Bambang Sadono dari Inspirasi Untuk Bangsa menambahkan ada baikya pengguna digital media kembali ke Pancasila. Gunakan Pancasila tidak hanya di dunia nyata namun juga dunia digital.
“Terus jadikan Pancasila ini sebagai way of life. Pancasila harus menjadi perilaku dan karakter harus disosialisasikan terus menerus,” tegasnya.
Karena sedikit atau sekali saja kita mengunggah konten maka jejak digitalnya akan terekam. Hal itu juga tetap bisa berhubungan dengan dunia nyata. Dimana orang mencari rekomendasi, mempelajari latar belakang seseorang lewat media sosial.

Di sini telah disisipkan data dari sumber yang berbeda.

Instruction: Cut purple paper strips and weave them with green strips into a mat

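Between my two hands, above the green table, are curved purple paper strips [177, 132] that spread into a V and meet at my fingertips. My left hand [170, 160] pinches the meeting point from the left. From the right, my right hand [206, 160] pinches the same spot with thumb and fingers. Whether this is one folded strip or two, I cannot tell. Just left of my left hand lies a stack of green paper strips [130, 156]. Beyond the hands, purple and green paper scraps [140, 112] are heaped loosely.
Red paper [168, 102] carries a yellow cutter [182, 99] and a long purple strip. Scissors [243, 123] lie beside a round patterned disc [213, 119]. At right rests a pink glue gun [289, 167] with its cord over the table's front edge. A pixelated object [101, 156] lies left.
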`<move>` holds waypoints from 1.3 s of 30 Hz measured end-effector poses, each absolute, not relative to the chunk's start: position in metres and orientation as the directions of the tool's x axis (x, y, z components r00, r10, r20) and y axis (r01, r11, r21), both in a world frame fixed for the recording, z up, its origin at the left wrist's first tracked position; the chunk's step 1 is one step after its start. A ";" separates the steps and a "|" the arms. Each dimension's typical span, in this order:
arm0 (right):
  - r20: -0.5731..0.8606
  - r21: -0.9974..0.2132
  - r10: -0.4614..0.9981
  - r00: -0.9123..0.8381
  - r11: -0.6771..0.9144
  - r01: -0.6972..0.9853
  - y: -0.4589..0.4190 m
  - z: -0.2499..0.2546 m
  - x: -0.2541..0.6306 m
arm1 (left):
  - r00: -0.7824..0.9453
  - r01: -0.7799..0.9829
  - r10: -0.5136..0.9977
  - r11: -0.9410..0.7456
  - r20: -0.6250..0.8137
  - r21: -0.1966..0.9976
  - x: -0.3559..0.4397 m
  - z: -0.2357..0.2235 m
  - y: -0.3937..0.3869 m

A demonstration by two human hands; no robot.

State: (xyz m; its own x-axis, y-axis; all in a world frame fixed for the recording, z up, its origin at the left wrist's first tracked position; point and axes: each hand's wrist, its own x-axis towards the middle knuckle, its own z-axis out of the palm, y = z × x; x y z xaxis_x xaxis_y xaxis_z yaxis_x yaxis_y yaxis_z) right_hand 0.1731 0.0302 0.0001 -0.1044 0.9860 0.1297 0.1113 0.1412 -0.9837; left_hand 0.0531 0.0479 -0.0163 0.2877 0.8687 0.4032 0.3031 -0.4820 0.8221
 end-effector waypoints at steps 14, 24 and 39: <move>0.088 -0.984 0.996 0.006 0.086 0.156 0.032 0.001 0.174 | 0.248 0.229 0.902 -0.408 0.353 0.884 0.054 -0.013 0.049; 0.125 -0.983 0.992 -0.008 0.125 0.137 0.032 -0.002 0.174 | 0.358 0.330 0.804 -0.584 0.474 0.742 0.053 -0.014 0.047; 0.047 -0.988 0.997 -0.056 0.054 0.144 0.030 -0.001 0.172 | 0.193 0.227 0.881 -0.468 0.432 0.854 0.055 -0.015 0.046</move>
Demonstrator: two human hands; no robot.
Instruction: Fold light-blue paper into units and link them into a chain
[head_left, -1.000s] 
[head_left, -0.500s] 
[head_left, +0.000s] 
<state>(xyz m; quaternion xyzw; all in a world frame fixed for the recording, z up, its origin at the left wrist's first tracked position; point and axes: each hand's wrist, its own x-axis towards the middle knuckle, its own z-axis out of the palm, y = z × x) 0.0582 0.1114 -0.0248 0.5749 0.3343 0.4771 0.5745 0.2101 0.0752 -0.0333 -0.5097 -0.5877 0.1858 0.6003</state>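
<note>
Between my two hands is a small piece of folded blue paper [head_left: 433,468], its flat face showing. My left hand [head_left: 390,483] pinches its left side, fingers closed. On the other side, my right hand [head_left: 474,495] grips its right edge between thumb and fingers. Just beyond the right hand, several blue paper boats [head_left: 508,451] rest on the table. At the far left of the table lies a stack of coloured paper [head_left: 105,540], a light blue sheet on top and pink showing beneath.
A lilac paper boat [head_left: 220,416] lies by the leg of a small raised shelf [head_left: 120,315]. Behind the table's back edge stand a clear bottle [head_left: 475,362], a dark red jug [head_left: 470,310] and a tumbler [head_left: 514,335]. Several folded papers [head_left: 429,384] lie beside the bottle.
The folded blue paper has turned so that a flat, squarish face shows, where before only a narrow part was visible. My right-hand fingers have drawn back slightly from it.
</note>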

“Rekam jejak digital positif bisa jadi membuka kesempatan tak terkira. 70% pemberi kerja menggunakan sosmed untuk menyaring kandidat, 43% employer memakai sosmed utntuk mengecek pegaawai mereka,” tutur Tio Utomo – Football Host & Podcaster.

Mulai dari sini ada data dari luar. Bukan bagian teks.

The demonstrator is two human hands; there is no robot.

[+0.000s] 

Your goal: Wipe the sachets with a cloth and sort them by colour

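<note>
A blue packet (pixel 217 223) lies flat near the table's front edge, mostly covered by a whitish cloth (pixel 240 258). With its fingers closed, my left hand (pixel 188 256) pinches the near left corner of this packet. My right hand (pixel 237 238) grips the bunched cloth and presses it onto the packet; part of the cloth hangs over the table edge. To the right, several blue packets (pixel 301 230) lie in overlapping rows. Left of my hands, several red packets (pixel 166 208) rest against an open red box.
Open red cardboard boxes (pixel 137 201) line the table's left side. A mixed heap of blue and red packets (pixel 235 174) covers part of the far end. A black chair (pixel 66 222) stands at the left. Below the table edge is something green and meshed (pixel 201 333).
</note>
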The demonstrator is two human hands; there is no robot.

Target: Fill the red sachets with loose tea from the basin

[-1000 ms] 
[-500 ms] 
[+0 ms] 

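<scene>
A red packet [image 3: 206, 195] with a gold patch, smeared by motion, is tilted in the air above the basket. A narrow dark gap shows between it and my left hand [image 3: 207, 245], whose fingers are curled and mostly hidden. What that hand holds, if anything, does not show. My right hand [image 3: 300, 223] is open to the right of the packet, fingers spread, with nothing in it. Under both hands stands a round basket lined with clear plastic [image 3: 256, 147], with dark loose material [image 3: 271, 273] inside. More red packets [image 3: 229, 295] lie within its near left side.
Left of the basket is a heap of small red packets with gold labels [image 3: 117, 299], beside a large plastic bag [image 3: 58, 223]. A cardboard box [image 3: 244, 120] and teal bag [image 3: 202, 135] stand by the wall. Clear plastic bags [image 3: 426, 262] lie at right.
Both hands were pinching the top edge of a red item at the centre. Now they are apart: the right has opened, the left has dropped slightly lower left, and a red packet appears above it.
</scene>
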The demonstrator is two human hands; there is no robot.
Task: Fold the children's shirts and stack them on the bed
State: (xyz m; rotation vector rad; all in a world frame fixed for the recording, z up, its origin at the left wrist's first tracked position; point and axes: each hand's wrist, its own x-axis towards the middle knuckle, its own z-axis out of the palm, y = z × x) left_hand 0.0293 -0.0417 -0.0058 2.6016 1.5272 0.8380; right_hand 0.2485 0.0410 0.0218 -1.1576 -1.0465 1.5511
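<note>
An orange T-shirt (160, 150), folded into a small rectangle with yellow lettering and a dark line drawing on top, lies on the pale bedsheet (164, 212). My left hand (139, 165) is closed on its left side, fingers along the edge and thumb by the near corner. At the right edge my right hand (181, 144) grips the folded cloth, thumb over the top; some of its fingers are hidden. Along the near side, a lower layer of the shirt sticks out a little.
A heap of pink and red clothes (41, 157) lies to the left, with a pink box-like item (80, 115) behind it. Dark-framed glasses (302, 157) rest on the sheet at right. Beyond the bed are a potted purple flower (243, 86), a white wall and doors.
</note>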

Selain pembicara-pembicara di atas hadir pula Denden Sofirudin relawan TIK Indonesia yang juga Pemilik Rumah Kopi Temanggung dan Nattaya Laksita seorang Beauty Influencer dalam webinar Gerakan Nasional Literasi Digital 2021 – untuk Indonesia #MakinCakapDigital wilayah Kabupaten Mojokerto, Jawa Timur, Jumat (4/6/2021). Webinar ini digelar di berbagai kota dan kabupaten di Indonesia digagas Kementerian Komunikasi dan Informatika dan Siberkreasi.
Webinar Literasi Digital ini memiliki empat pilar digital yaitu digital skill, digital safety, digital ethics dan digital culture. Nattaya menambahkan bahwa jika seseorang masuk ke ranah digital maka secara langsung pasti akan terpapar berbagai macam konten. Namun kendali ada di diri kita.
“Di media sosial, kita bisa membentuk idealisme atau standar diri kita, self-branding yang ingin kita tunjukan seperti apa. Ini beda yang sama pencitraan. Tipis tapi beda. Self-branding itu kelebihan yang kita punya, pencitraan itu yang kita ada-adain tapi sebenarnya ga punya. Tanya ke diri kita, passion-nya apa? Original aja jadi diri sendiri,” tutup Nattaya.